[THE DATA — start]

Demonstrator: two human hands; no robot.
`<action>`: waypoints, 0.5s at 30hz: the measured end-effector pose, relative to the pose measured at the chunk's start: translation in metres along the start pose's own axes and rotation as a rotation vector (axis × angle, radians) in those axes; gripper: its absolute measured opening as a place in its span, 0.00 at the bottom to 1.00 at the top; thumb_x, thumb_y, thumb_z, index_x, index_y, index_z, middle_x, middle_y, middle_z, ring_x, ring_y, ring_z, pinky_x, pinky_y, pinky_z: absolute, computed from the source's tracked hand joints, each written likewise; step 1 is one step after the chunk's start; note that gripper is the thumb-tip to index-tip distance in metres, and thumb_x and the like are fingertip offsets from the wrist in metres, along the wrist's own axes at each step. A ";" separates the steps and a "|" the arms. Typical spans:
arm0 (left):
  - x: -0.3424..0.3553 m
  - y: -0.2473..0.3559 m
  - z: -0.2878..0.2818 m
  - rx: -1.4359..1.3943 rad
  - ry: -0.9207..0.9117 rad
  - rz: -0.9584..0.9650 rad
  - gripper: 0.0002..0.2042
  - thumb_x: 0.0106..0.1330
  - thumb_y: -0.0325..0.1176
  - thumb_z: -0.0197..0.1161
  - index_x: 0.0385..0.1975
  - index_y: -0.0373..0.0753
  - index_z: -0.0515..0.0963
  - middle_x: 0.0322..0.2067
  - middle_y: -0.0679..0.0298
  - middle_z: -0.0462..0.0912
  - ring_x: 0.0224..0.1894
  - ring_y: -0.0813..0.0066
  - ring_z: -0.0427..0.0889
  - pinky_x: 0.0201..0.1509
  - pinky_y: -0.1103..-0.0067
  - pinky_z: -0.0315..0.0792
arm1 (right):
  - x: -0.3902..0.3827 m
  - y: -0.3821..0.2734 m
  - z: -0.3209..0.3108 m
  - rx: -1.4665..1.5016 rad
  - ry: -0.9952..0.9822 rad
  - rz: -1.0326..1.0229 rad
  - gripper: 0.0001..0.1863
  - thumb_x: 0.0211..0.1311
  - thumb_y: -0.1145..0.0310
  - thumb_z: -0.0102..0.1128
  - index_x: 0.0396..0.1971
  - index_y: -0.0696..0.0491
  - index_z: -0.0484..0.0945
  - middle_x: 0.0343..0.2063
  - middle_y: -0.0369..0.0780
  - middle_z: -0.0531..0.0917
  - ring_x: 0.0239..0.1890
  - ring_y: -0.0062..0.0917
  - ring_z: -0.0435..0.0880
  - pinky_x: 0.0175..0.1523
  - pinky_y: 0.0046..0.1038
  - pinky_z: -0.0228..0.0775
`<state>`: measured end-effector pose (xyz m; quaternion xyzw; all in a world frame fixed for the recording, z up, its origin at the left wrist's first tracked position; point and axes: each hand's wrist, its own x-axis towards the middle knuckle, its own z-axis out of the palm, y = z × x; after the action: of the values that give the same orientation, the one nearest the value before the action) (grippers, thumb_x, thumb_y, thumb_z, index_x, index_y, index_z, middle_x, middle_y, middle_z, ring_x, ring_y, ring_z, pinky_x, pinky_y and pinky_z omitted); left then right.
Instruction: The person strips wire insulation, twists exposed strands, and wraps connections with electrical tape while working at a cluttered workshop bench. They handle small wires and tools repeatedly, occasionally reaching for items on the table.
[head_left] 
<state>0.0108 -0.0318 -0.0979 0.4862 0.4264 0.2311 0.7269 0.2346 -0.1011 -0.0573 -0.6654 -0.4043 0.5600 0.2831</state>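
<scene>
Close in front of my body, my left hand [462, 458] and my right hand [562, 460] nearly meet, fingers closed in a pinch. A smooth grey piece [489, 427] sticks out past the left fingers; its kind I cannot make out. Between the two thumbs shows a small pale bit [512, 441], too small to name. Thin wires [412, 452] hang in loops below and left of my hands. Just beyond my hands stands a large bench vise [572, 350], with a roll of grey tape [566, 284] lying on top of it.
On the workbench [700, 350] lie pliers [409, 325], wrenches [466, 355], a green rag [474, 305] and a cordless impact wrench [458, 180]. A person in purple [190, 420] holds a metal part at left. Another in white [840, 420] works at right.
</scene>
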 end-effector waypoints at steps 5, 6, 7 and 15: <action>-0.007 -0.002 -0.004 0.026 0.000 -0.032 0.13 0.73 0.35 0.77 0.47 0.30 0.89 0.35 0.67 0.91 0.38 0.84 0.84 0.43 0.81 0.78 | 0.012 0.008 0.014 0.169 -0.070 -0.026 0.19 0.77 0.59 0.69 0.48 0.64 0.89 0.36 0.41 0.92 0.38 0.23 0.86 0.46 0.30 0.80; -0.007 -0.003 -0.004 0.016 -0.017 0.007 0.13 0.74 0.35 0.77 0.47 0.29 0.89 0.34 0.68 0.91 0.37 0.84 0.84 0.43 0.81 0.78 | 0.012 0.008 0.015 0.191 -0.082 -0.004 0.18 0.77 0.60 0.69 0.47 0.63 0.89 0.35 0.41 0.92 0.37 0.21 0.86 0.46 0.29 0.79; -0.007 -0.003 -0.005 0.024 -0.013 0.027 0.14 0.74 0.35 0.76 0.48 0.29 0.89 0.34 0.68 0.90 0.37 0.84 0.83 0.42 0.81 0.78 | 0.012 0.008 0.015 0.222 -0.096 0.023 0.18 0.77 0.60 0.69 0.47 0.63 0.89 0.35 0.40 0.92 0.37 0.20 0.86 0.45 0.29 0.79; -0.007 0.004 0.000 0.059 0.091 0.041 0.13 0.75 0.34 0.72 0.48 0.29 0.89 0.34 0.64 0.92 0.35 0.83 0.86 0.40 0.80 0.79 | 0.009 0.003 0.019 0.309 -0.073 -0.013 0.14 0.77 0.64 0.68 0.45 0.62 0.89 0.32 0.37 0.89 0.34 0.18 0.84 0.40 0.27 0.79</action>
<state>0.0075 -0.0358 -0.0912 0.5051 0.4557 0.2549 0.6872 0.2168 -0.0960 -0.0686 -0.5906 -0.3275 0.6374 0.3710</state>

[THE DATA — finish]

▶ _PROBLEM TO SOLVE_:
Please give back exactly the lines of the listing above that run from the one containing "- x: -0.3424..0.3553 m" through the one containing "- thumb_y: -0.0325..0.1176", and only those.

▶ _OUTPUT OF THE TASK_:
  - x: -0.3424..0.3553 m
  - y: -0.2473..0.3559 m
  - z: -0.2878..0.2818 m
  - rx: -1.4359..1.3943 rad
  - ry: -0.9207..0.9117 rad
  - rz: -0.9584..0.9650 rad
  - gripper: 0.0002..0.2042
  - thumb_x: 0.0106..0.1330
  - thumb_y: -0.0325..0.1176

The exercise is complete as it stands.